» What you need to do
Output each record below exactly, and include all of them.

» Supplied material
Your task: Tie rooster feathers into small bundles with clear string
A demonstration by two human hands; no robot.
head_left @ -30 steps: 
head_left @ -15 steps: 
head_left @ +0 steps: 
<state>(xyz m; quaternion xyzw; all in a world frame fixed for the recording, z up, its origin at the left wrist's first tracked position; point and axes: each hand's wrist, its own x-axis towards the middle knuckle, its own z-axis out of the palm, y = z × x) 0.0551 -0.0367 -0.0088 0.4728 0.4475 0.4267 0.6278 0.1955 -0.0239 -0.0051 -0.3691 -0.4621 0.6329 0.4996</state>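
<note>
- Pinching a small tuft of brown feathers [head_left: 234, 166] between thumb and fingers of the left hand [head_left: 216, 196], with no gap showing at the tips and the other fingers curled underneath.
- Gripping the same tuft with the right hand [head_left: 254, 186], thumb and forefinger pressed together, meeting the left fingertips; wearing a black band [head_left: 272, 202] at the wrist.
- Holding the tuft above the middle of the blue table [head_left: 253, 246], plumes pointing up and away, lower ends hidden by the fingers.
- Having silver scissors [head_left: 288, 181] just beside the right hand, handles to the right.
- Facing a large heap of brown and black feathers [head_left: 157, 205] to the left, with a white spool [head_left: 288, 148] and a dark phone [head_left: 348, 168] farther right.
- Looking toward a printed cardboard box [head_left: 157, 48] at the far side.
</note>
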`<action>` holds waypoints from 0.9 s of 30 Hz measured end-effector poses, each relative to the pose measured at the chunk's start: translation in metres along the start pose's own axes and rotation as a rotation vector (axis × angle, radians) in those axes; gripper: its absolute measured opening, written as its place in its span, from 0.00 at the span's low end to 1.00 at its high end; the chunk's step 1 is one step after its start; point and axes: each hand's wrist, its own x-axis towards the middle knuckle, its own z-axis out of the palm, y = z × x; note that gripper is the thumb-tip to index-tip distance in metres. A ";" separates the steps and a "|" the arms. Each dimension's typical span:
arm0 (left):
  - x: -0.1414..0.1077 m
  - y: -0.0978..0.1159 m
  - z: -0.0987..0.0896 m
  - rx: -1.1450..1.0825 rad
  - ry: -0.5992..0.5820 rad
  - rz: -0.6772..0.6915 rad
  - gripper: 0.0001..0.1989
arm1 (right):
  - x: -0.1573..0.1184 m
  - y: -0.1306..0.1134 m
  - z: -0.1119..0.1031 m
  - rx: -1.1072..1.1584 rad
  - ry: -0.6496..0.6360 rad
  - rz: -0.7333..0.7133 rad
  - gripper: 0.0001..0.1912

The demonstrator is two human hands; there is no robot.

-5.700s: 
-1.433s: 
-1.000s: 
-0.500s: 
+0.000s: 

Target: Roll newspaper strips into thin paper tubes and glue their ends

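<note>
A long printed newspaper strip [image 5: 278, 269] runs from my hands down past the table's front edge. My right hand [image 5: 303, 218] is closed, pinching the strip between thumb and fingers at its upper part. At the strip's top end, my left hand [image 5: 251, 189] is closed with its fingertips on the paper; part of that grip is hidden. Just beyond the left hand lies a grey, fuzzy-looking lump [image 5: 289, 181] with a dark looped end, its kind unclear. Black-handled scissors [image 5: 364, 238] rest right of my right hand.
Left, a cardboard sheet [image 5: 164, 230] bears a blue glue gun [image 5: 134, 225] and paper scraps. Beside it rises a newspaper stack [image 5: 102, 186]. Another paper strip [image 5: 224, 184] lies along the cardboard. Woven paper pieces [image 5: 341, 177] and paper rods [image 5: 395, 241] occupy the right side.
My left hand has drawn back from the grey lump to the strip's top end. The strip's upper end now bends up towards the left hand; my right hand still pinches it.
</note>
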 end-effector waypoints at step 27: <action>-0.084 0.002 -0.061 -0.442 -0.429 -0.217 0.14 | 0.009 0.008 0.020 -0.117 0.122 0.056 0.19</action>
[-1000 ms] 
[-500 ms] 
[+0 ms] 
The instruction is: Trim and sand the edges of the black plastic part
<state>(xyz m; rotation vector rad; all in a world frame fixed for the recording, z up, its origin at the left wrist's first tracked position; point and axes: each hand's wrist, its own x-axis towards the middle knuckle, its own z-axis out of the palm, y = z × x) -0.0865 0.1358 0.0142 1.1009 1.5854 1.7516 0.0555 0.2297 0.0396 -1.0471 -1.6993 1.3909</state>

» Exercise solution
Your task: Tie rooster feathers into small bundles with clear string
A demonstration by two human hands; no robot.
head_left @ -30 steps: 
head_left @ -15 steps: 
head_left @ +0 steps: 
<state>(xyz m; quaternion xyzw; all in a world frame fixed for the recording, z up, its origin at the left wrist's first tracked position; point and axes: each hand's wrist, its own x-axis towards the middle knuckle, its own z-axis out of the palm, y = z × x) 0.0551 -0.0367 -0.0088 0.4728 0.4475 0.4267 0.6278 0.1955 -0.0239 -0.0051 -0.3691 -0.4621 0.6329 0.4996</state>
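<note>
- Pinching a small tuft of brown feathers [head_left: 234, 166] between thumb and fingers of the left hand [head_left: 216, 196], with no gap showing at the tips and the other fingers curled underneath.
- Gripping the same tuft with the right hand [head_left: 254, 186], thumb and forefinger pressed together, meeting the left fingertips; wearing a black band [head_left: 272, 202] at the wrist.
- Holding the tuft above the middle of the blue table [head_left: 253, 246], plumes pointing up and away, lower ends hidden by the fingers.
- Having silver scissors [head_left: 288, 181] just beside the right hand, handles to the right.
- Facing a large heap of brown and black feathers [head_left: 157, 205] to the left, with a white spool [head_left: 288, 148] and a dark phone [head_left: 348, 168] farther right.
- Looking toward a printed cardboard box [head_left: 157, 48] at the far side.
</note>
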`<action>` holds waypoints from 0.9 s of 30 Hz measured end-effector poses, each relative to the pose measured at the chunk's start: translation in metres along the start pose's own axes and rotation as a rotation vector (axis × angle, radians) in those axes; gripper: its absolute measured opening, written as its place in its span, from 0.00 at the span's low end to 1.00 at its high end; the chunk's step 1 is one step after its start; point and axes: each hand's wrist, its own x-axis towards the middle knuckle, its own z-axis out of the palm, y = z × x; note that gripper is the thumb-tip to index-tip distance in metres. A ";" separates the steps and a "|" the arms. Each dimension's typical span:
arm0 (left):
  - x: -0.1414..0.1077 m
  - y: -0.0978..0.1159 m
  - z: -0.0987..0.0896 m
  - rx: -1.1450..1.0825 rad
  - ry: -0.5992..0.5820 rad
  - rz: -0.6772..0.6915 rad
  - gripper: 0.0001..0.1989
arm1 (right):
  - x: -0.1573..0.1184 m
  - y: -0.1306..0.1134 m
  - z: -0.1119..0.1031 m
  - rx: -1.1072..1.1584 rad
  - ry: -0.6496..0.6360 rad
  - rz: -0.7333..0.7133 rad
  - gripper: 0.0001..0.1912

The demonstrator is two human hands; there is no robot.

-5.700s: 
-1.433s: 
-1.000s: 
-0.500s: 
+0.000s: 

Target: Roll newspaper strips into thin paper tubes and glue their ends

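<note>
A long printed newspaper strip [image 5: 278, 269] runs from my hands down past the table's front edge. My right hand [image 5: 303, 218] is closed, pinching the strip between thumb and fingers at its upper part. At the strip's top end, my left hand [image 5: 251, 189] is closed with its fingertips on the paper; part of that grip is hidden. Just beyond the left hand lies a grey, fuzzy-looking lump [image 5: 289, 181] with a dark looped end, its kind unclear. Black-handled scissors [image 5: 364, 238] rest right of my right hand.
Left, a cardboard sheet [image 5: 164, 230] bears a blue glue gun [image 5: 134, 225] and paper scraps. Beside it rises a newspaper stack [image 5: 102, 186]. Another paper strip [image 5: 224, 184] lies along the cardboard. Woven paper pieces [image 5: 341, 177] and paper rods [image 5: 395, 241] occupy the right side.
My left hand has drawn back from the grey lump to the strip's top end. The strip's upper end now bends up towards the left hand; my right hand still pinches it.
</note>
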 end-effector waypoints at step 27: <action>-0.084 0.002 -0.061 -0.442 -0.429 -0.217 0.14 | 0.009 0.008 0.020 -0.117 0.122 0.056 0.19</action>
[-1000 ms] 
[-500 ms] 
[+0 ms] 
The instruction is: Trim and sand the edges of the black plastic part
<state>(xyz m; rotation vector rad; all in a world frame fixed for the recording, z up, its origin at the left wrist's first tracked position; point and axes: each hand's wrist, its own x-axis towards the middle knuckle, its own z-axis out of the palm, y = z × x) -0.0865 0.1358 0.0142 1.1009 1.5854 1.7516 0.0555 0.2297 0.0396 -1.0471 -1.6993 1.3909</state>

At this stage, the exercise is finished.